Consolidation Loans: The Benefits

Arguably, the first issue to clear up is whether or not the move will be of any real benefit. It may seem that a borrower is robbing Peter to pay Paul, but in fact, there are real advantages to enjoy. Bear in mind, getting a debt consolidation loan for bad credit improvement purposes means that the entire debt is cleared. This means an immediate improvement in the credit score is registered.

Taking on this new debt does not mean that the pressure remains despite clearing existing debts. The terms of the consolidation loan are very important, but basically, replacing 4 or 5 individual loans with a single loan means lowering the total interest paid each month, and reducing the monthly repayment sum by as much as 50%.

So, the result of taking out a debt consolidation loan is that the troublesome debts are cleared, extra cash is freed up and the overall financial pressure to face is reduces considerably.

Consolidation: Other Options

It would be incorrect to claim that seeking a debt consolidation loan for bad credit improvement is the only option that those of us with acute debt problems to consider. There are others, but while they may have their advantages, there are also some factors that dictate they are not so good.

The most obvious options when facing mounting debts is to file for bankruptcy. This can be useful in that the total debt is wiped clean with sometimes 0% of the actual sum paid. Clearing existing debts in this way means real savings are made, but a credit restriction can last at least 12 months, and the negative impact on your credit record will last for years.

Another option is to negotiate a debt settlement agreement. This can also result in savings, with anything from between 70% and 30% of the debt repaid in exchange for clearing the balance. This has less severe consequences, but cannot match the debt consolidation loan for its long-term impact.

The Consolidation Company

Debt consolidation offers so much, but securing the best terms is important. With relation to securing a debt consolidation loan, for bad credit borrowers to make the most out of the opportunity, they may need to hire a professional company to handle matters.

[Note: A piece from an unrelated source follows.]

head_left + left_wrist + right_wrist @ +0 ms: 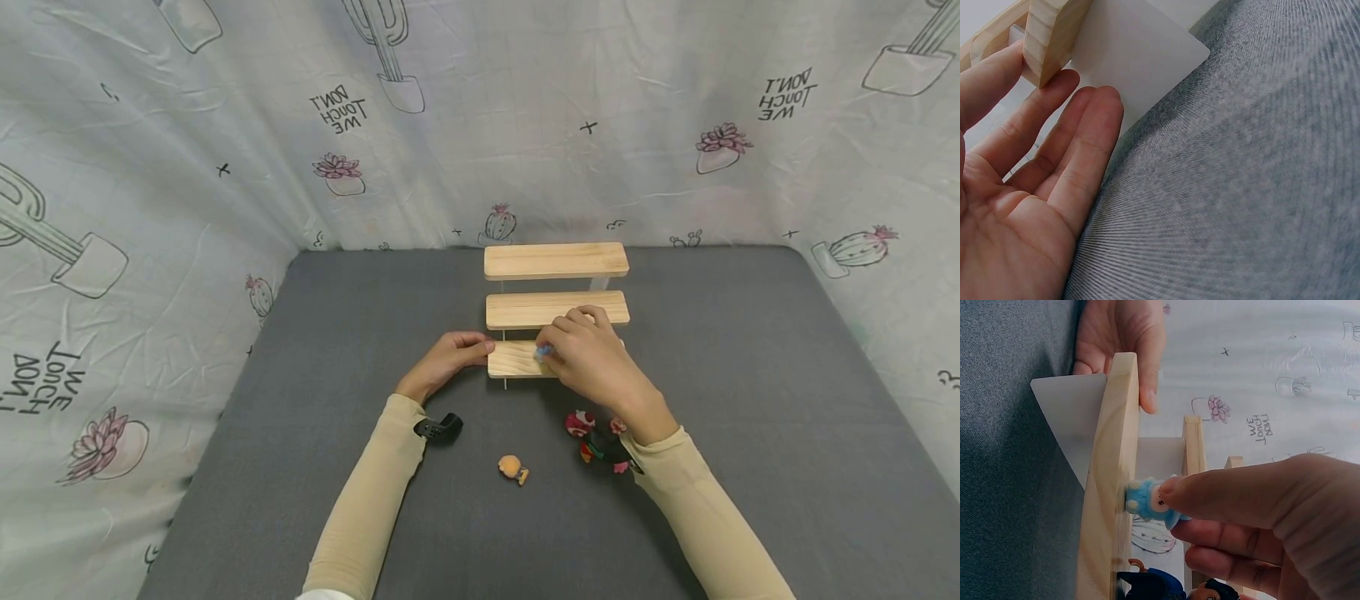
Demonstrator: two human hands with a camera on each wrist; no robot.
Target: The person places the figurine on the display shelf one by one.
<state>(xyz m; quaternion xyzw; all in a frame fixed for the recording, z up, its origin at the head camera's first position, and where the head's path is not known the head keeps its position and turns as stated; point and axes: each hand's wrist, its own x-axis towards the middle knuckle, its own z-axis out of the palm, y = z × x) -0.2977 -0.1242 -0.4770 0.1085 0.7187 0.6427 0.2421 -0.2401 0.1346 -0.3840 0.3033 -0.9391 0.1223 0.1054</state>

The chief advantage with hiring a consolidation company is that the complexities of dealing with creditors is avoided, and when the debts involved are extremely high, their disciplined approach can make a huge difference. And extra charge is involved, but when nothing else has worked, it is the perfect solution.

Clearing existing debts in this way means the debts are paid up, and the company then controls your finances to ensure they are repaid. Since the debt consolidation loan is in their hands, failure to improve your financial position is extremely unlikely.